A pioneer of the hang and one of the most interesting contemporary musicians, Manu Delago‘s technical ability and creativity knows no bounds. His album and film Parasol Peak, a giant sonic venture recorded with an ensemble of seven musicians on a mountaineering expedition in the Alps, was one of our 15 Albums Picks of 2018 and remains an absolute favourite. So we´re thrilled to know the Austrian percussionist and composer is ready to follow it up with a new album called Circadian. The album takes its name and inspiration from the concept of the body’s internal clock known as Circadian rhythms. A busy musician, collaborating and touring with the likes of Bjork, Anoushka Shankar, Poppy Ackroyd, the London Symphony Orchestra and Olafur Arnalds, amongst many more, the disruption of his own sleep cycles inform the album. “Before I made this album I had a phase of very intense touring with multiple trips to five different continents, without a break for several months”, explained Delago. “It literally felt like touring with four bands simultaneously and in my dreams the music and crews started to commingle. I found it interesting how my brain was trying to digest all these experiences during sleep hours. In fact, during REM sleep the brain is very creative. In that stressful touring period, I started to consciously appreciate sleep and how much it contributes to mastering any challenge.”

Circadian will see the light of day on September 13th through One Little Indian Records.
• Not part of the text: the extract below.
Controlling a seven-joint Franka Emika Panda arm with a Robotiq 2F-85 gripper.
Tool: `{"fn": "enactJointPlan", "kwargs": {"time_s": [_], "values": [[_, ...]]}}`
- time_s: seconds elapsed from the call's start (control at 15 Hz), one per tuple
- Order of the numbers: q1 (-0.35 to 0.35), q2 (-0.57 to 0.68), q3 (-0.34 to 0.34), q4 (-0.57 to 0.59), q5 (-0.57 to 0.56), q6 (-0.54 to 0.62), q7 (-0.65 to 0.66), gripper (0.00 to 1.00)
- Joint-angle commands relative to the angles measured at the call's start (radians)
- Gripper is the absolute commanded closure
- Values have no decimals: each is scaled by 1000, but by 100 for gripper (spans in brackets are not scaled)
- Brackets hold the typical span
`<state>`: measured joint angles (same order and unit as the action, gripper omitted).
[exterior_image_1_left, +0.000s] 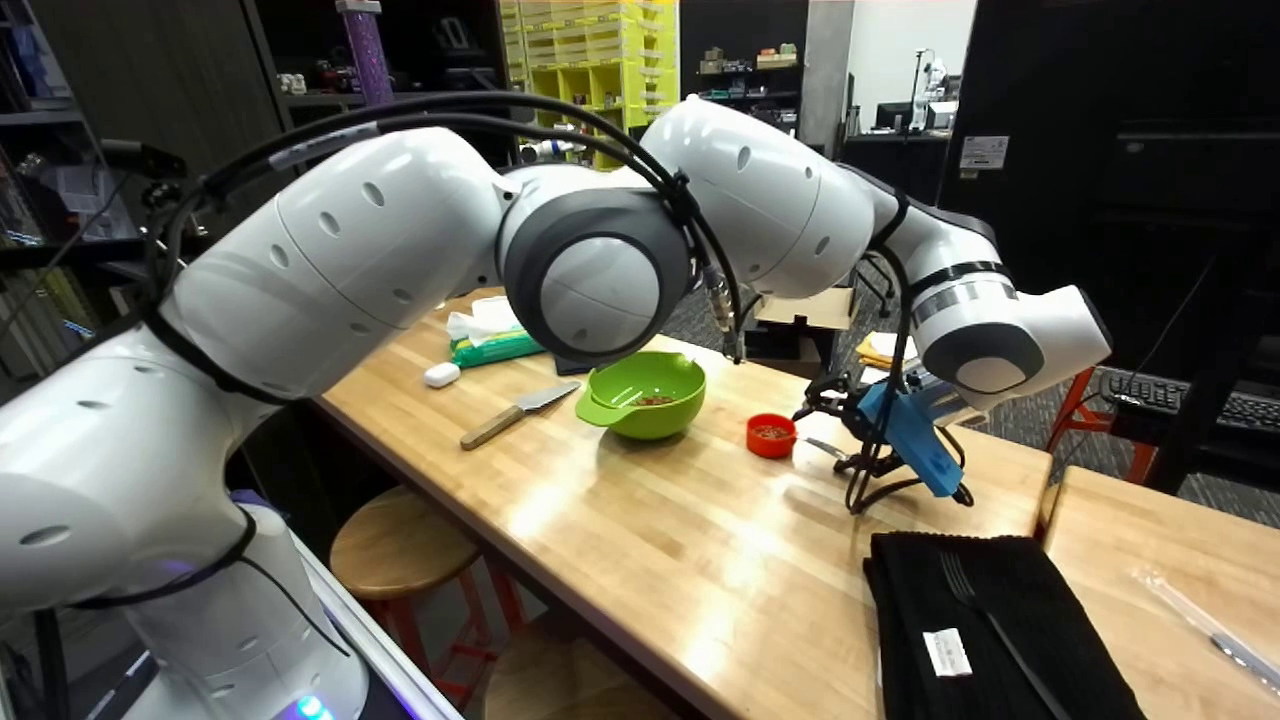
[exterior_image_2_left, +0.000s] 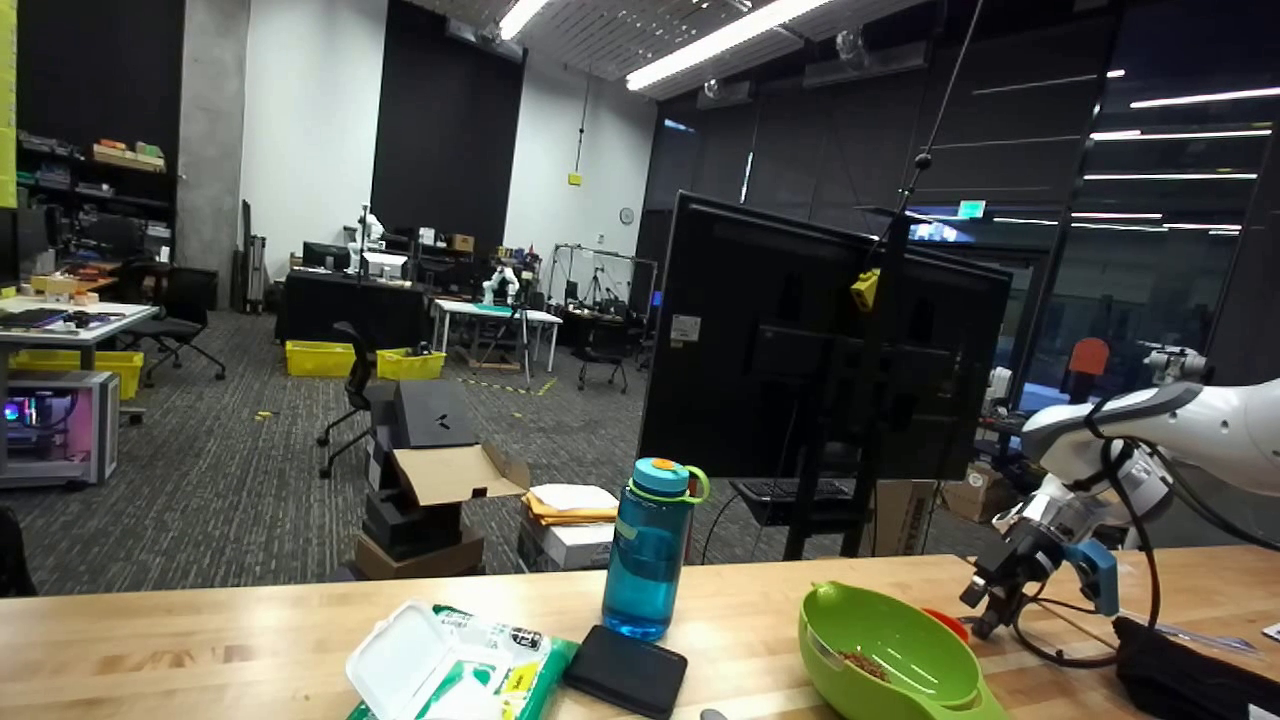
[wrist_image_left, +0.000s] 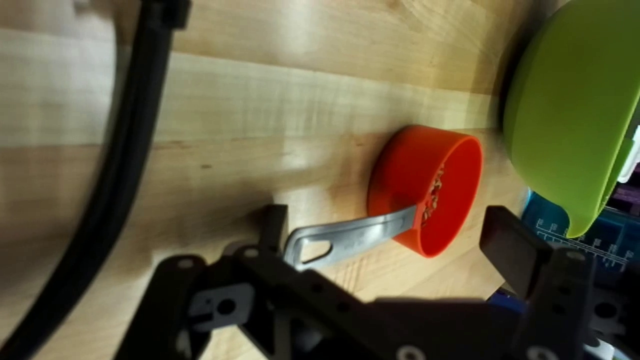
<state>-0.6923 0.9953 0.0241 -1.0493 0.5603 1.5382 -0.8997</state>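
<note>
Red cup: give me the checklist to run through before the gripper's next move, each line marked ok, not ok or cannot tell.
1. Gripper open: ok, its fingers stand wide apart.
2. Cup upright on the table: ok, as an exterior view shows.
3. Bits inside the cup: ok.
4. Cup apart from the bowl: ok, a gap shows between them.
5. Handle clear of the fingers: cannot tell; in the wrist view its end lies right by one fingertip.
6. Cable off the table: cannot tell; it loops down low beside the gripper.
</note>
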Motion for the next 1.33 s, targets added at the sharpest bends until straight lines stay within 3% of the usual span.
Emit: {"fn": "enactJointPlan", "kwargs": {"time_s": [0.0,0.47,0.53,0.6,0.67,0.8,0.93,1.13,1.27], "values": [[-8,33,11,33,6,-33,-11,0],[-10,42,11,45,8,-43,-13,0],[-10,42,10,46,8,-44,-13,15],[-10,44,11,49,8,-46,-13,9],[-10,44,10,50,7,-46,-13,29],[-10,45,10,51,6,-47,-16,26],[-10,47,9,50,5,-46,-18,16],[-9,47,10,49,5,-52,-18,11],[-9,47,11,50,5,-52,-18,21]]}}
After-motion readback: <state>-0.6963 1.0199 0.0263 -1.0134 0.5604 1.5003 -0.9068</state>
Ahead of it, Delago is enticing us with the bewitching lead single ‘The Silent Flight of the Owl’. The track, written to emulate the sound of an owl’s wings, is an ode to an experience he had had: “I had an encounter with an owl while I was brushing my teeth late at night. The owl landed a metre away from me just outside the window on the ledge. It is very unusual for owls to come that close. When I told the story to the people who lived there, they didn’t believe me.” Wrap your ears around ‘The Silent Flight of the Owl’ now.